● Brief
The result should be a full, exact repeat of the entries, free of pictures.

● Provided data
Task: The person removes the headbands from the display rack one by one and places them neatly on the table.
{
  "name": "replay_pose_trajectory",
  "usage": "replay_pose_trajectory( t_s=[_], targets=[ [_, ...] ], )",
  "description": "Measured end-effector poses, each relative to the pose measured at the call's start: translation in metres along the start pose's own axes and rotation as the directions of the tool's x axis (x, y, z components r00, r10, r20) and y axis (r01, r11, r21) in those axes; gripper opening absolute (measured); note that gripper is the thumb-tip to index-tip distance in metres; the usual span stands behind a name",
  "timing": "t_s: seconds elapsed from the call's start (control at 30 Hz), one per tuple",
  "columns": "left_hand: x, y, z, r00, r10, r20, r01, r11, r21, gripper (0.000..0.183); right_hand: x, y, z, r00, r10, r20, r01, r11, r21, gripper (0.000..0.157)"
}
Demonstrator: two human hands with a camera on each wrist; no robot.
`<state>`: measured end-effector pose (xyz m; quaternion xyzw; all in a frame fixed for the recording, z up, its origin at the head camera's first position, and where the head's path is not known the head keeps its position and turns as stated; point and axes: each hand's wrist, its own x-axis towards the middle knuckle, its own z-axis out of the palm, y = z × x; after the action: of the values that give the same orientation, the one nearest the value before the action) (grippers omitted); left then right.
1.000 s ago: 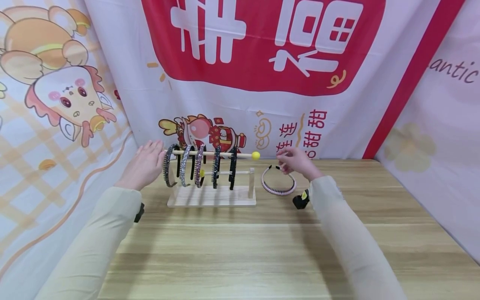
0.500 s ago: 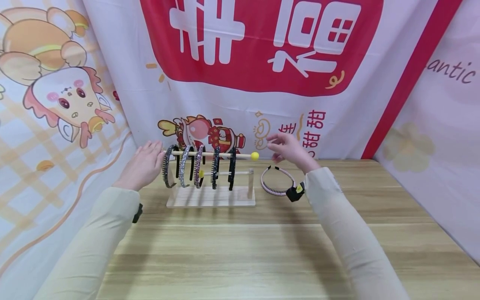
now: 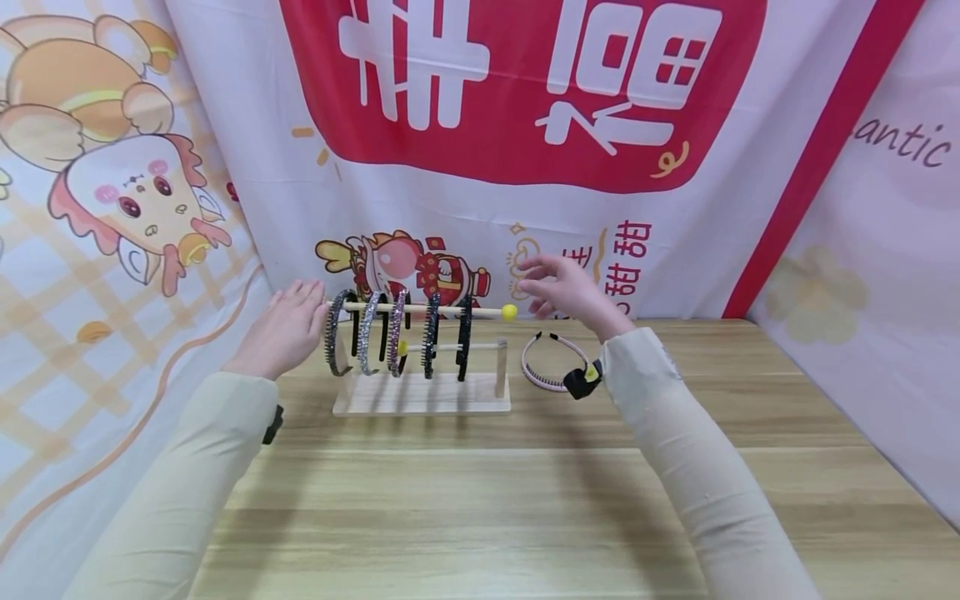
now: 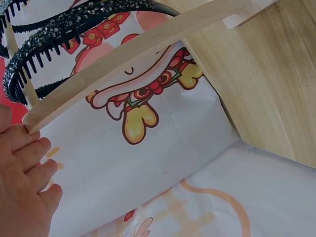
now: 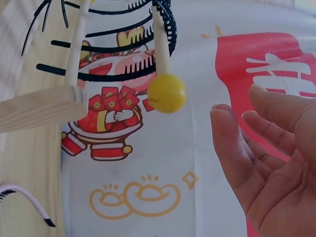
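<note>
Headbands (image 3: 395, 335) on rack (image 3: 423, 405)
Left hand (image 3: 282, 332) touches rack's left end, fingers extended; right hand (image 3: 568, 292) holds nothing, fingers parted.

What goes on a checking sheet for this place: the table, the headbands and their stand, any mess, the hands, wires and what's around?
Surface: wood-grain table.
Job's things: five headbands hang on the upper bar of a wooden stand; a pale pink headband lies to its right.
Clutter: nothing seen.
Hands: left hand touches the stand's left end; right hand, holding nothing, is near the yellow ball.
Cables: nothing seen.
Surroundings: printed cloth behind and at both sides.
</note>
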<state>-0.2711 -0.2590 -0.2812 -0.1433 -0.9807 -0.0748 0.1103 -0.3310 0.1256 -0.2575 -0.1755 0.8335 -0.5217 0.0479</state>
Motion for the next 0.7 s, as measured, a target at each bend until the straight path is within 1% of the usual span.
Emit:
replay_pose_trajectory(
  t_s=[0.23, 0.47, 0.7],
  targets=[
    [-0.001, 0.0, -0.001, 1.0, 0.007, 0.0, -0.007, 1.0, 0.004, 0.052, -0.001, -0.007, 0.008, 0.999, -0.044, 0.031, 0.045, 0.999, -0.003, 0.036],
    [-0.002, -0.002, 0.0, 1.0, 0.013, -0.007, -0.013, 1.0, 0.009, 0.053, 0.0, -0.01, 0.02, 0.994, -0.079, 0.08, 0.08, 0.997, -0.015, 0.039],
    [-0.004, -0.002, 0.0, 1.0, 0.012, -0.001, -0.012, 1.0, 0.018, 0.052, 0.001, -0.016, 0.033, 0.99, -0.08, 0.114, 0.084, 0.996, -0.03, 0.041]
  ],
)
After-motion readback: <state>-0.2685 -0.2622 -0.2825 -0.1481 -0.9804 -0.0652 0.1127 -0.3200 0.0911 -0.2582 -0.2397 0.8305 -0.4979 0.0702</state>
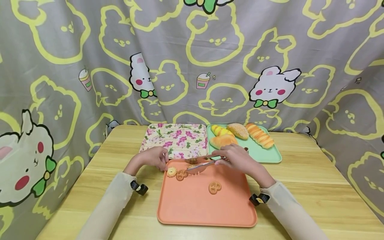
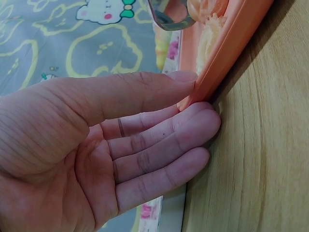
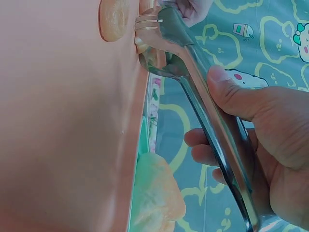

● Output for this task
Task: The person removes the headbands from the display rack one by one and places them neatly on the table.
{
  "name": "replay_pose_trajectory",
  "usage": "replay_pose_trajectory( t_s=[_], targets=[ [_, ...] ], )",
  "description": "Measured end-effector poses, each relative to the pose measured at the call's start: translation in metres along the start pose's own axes and rotation as the directions of the tool's x axis (x, y, z components r00, r10, r20) and y axis (r01, r11, r21) in those axes; gripper opening absolute (measured); note that gripper is the thumb-tip to index-tip distance in metres; the usual span stands behind a name",
  "timing": "t_s: seconds elapsed from the call's start (control at 30 Hz), one per tuple",
  "columns": "left_hand: x, y, z, r00, r10, r20, r01, r11, r21, gripper (0.000..0.183); right_hand: x, y, z, r00, r10, r20, r01, r11, r21, gripper (0.000..0.157)"
}
Demonstrator: two human hands with a camera on each wrist; no robot.
`<state>`: measured end-effector pose (xyz m; quaternion xyzw; all in a frame fixed for the recording, z up, its origin at the head camera's first position, and where the head's path is not known the head keeps its position and turns as stated; point and axes: each hand's wrist, its own x-axis towards the middle knuckle, its own z-axis out of the palm, y = z × x; after the action: of the values that give the same orientation, the one nearest the value before the action) (grippers omitted); left then right.
1.000 s ago: 
0.500 s ago: 
now: 
now: 
now: 
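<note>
Headbands (image 3: 395, 335) on rack (image 3: 423, 405)
Left hand (image 3: 282, 332) touches rack's left end, fingers extended; right hand (image 3: 568, 292) holds nothing, fingers parted.

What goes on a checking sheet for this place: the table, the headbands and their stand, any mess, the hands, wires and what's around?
Surface: wood-grain table.
Job's things: five headbands hang on the upper bar of a wooden stand; a pale pink headband lies to its right.
Clutter: nothing seen.
Hands: left hand touches the stand's left end; right hand, holding nothing, is near the yellow ball.
Cables: nothing seen.
Surroundings: printed cloth behind and at both sides.
</note>
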<state>-0.2711 -0.2590 -0.2812 -0.1433 -0.9807 -0.0748 0.1103 -0.3310 0.1256 -0.2575 -0.1755 0.8335 -0.5217 0.0479</state>
Motion for the next 0.7 s, as measured, a target at each bend until the straight path is within 1% of the usual span.
Emit:
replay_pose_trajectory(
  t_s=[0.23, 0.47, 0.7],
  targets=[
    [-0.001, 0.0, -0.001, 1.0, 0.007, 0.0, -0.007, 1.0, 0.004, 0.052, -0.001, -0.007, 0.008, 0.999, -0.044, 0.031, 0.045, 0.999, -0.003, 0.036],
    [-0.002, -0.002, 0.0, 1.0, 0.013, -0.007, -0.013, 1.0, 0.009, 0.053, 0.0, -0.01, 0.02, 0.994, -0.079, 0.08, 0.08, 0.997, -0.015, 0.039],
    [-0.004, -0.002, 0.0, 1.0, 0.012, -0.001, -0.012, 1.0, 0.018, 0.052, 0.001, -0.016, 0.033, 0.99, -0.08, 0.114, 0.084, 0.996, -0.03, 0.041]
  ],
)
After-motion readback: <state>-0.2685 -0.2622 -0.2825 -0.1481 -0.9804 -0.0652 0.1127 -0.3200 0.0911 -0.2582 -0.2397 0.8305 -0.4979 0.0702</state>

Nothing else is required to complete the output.